I did the math once and Americans ingest a lot of hexane just from seed oils every year on average.

Peanut oil is a seed oil though and it's refined the same way as others using hexane.

I don't know how much it's the fact of them being seed oils vs the toxic stuff added to them in the refining process.

Peanut oil is a seed oil.
I stand corrected. Then the question becomes are certain seed oils healthier than others? Soybean oil seems to be the default in most dressings, condiments now.
Maybe, but all of the ones commonly called "seed" oils do as far as I know use a similar refining process with toxic hexane and probably other toxic stuff if I were to guess.

There may also be a difference in the polyunsaturated fats being worse as humans haven't been eating them in quantity for as long historically and maybe aren't well adapted, but I don't know as much about that.
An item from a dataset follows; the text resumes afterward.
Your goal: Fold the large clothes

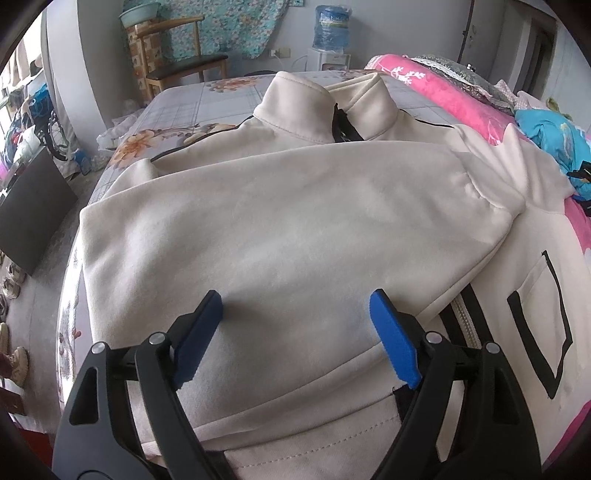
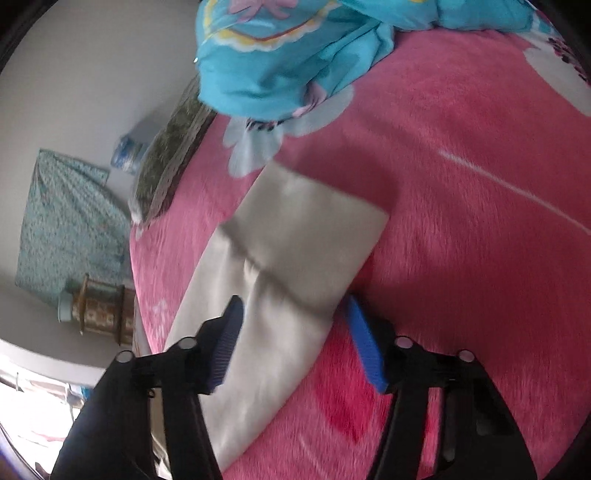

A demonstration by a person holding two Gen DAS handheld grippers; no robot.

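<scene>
A large cream jacket (image 1: 280, 206) with black trim lies spread on the bed, collar at the far end. One sleeve is folded across its front. My left gripper (image 1: 295, 302) is open just above the folded sleeve and holds nothing. In the right wrist view the jacket's other sleeve (image 2: 295, 251) lies stretched out on the pink blanket (image 2: 461, 221). My right gripper (image 2: 291, 306) is open with its blue fingers on either side of that sleeve near the cuff, not closed on it.
A blue patterned quilt (image 2: 288, 55) is bunched on the pink blanket beyond the sleeve; it also shows in the left wrist view (image 1: 550, 140). A wooden chair (image 1: 177, 62) and a water dispenser (image 1: 330, 33) stand past the bed. The bed edge drops off at left.
</scene>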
I only use olive oil or algal oil, and noticed a significant improvement after the switch.

I deliberately tried my best to isolate that variable, but obviously some other changes are downstream from that decision.

I don't think I could ever go back - I feel more clear headed, have begun losing the last stubborn 10-15 lbs which I have always found to be a challenge, and my skin has improved.

YMMV, but to me the results are plainly obvious.